Thursday, September 17, 2009

Johns Hopkins SDS Interview Techniques and Etiquette Panel

This marks the second year the Johns Hopkins Second Decade Society has held their Interview Techniques and Etiquette Panel at the Homewood Campus.

Below are some reference materials so the attendees can follow up:

Being a big fan of Manager Tools pod casts here are few that a student about to enter the job market should listen to:



I would also recommend their new podcast series, CareerTools.

Breaking through the clutter:

Make your resume and cover letter stand out: I remember back in the late nineties waiting for my interview to begin at an investment bank in the WTC complex. Sitting in the HR department, I looked over and saw an inbox stacked with resumes, they were all folded and creased. They didn't lay flat and I'm sure were hard to photo copy as well as handle and read. I started from that point forward sending all my resumes and cover letters via USPS Priority envelopes. I took one more step and placed them inside a manila envelope with a label and the persons name on that as well.
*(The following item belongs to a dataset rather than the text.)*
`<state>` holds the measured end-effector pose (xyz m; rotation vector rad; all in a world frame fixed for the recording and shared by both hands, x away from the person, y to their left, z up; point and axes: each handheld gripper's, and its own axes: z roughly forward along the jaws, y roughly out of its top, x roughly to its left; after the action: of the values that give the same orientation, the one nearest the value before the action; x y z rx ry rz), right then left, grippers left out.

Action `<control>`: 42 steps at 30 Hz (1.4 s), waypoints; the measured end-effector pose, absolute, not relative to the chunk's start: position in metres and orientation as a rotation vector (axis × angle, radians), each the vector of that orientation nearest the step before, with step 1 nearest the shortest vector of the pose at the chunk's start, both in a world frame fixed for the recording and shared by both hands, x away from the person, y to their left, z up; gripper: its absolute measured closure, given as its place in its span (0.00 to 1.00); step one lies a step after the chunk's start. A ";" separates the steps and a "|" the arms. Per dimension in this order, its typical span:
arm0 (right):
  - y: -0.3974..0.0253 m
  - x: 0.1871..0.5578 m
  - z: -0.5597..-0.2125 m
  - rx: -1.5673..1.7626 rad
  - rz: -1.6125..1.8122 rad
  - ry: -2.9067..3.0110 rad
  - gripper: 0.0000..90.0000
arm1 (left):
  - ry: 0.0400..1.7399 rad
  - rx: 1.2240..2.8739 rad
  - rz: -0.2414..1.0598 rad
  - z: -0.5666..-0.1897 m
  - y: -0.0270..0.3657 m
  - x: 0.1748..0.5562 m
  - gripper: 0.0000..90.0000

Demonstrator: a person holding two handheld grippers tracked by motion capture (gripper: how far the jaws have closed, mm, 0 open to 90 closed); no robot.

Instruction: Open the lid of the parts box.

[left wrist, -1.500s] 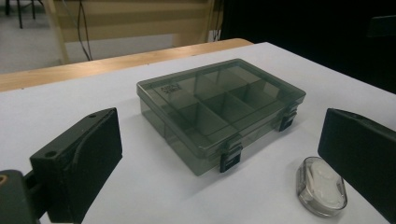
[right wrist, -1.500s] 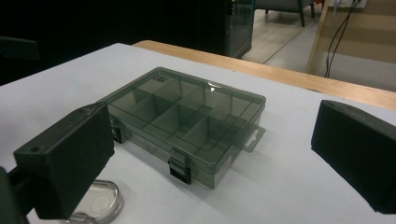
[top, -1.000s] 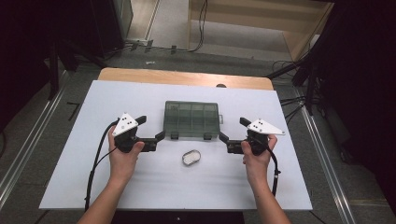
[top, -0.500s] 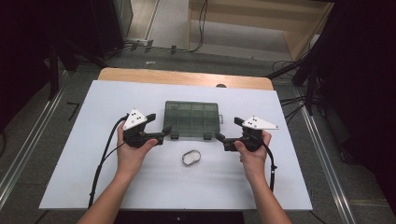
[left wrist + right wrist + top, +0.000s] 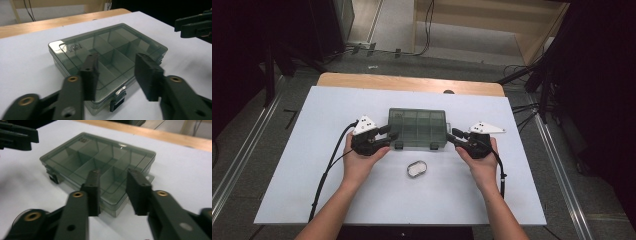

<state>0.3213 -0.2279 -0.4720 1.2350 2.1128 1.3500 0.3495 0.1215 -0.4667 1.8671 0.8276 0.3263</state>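
Two claws flank a smoke-tinted compartment box [image 5: 418, 128] that sits flat on the white desk [image 5: 312, 165], a little beyond its middle. The box lid is down, and its two dark latches face the person's side of the desk.

Left claw [image 5: 390, 134]: held in the person's left hand [image 5: 362, 156], it points at the box's left end, with the tips just beside the near-left corner. In the left gripper view its jaws stand apart with a clear gap between them and nothing gripped; the box corner and one latch [image 5: 117, 104] lie under that gap. Whether a jaw touches the box cannot be told.

Right claw [image 5: 451, 136]: held in the right hand [image 5: 480, 161], it points at the box's right end, with the tips just beside the near-right corner. In the right gripper view its jaws are likewise parted and hold nothing, and the box corner lies between and beyond them. Contact cannot be confirmed here either.

A small oval tin [image 5: 416, 168] with a pale top lies on the desk nearer the person than the box, apart from it and between the two hands. A cable trails from each claw toward the desk's near edge. Through the lid the box's dividers show, and its compartments appear bare.
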 end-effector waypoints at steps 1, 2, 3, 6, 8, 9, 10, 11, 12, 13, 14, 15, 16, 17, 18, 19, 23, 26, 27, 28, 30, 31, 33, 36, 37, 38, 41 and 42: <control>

Thus when the priority envelope is thrown away you still have a great presentation of your resume.

High quality resume paper is heavy, you put that in a normal envelope and it will come out with permanent creases.

Most likely the HR department are your gate keepers, make life as easy as possible for them.

What are the pros and cons?

1. This candidate is so interested they went these extra steps to deliver

2. It could skip some of the normal work flows that resumes get processed through.

3. It guarantees that your resume and cover letter are delivered in a pristine format. No vagaries of whether your word doc formatted correctly.

4. Most people like opening up packages, you're information is now a professional looking package

5. It's expensive $4.95 per envelope, I think when I was using them it was ~$2

6. Maybe the employer gets upset because it didn't come through the proper delivery format. On their website, via bits and bytes. Sure that's a concern, but you cover yourself by submitting the requested information the standard way. I've done hiring via electronic job boards at jobs past and the incremental cost for a candidate to submit a resume is low thus you get a lot of resumes many of them not qualified.

People tend to take the pray and spray approach.

If I had a resume show up on my desk in a priority envelope and they let me know they also submitted via the normal channels and the resume was a fit. That would stand out. Maybe others would disagree, but from my perspective it stands out.

Research your interviewers:

1. Use Linkedin - Linkedin can provide an amazing amount of information about your interviewers to understand their backgrounds. What school, activities, etc... These are all useful data points to help seed your interview conversation. It can help make your interview more memorable and connected

Books to prepare for your interview:

Hiring the Best: Manager's Guide to Effective Interviewing and Recruiting: I found this book back when the first edition was out and it's been useful in my hiring ever since. It's covers great behavioral questions and it's from the hiring manager's perspective. If you want to be fully prepared for tough questions that will strain you preparation, read this book and prepare answers for all of the relevant questions.

Learn about what makes you tick:

1. Take a Myers-Briggs test online

2. Disc profile if you want to pay for it

Key point I'm making here is the better you know yourself the better you can represent yourself.

One last point:

Your about to be a Hopkins graduate, you've probably worked really hard. I know how driven most of the students were when I attended. You need to put the same level of effort into your job search.

You can read a thousand different books on finding a job - the difference between the people who succeed and those who don't are the ones that actually take action. There will always be the next book on X, many people just keep buying, reading, and shelving versus actioning.

Do a great job, be successful, join SDS, and present here in 10 years yourself.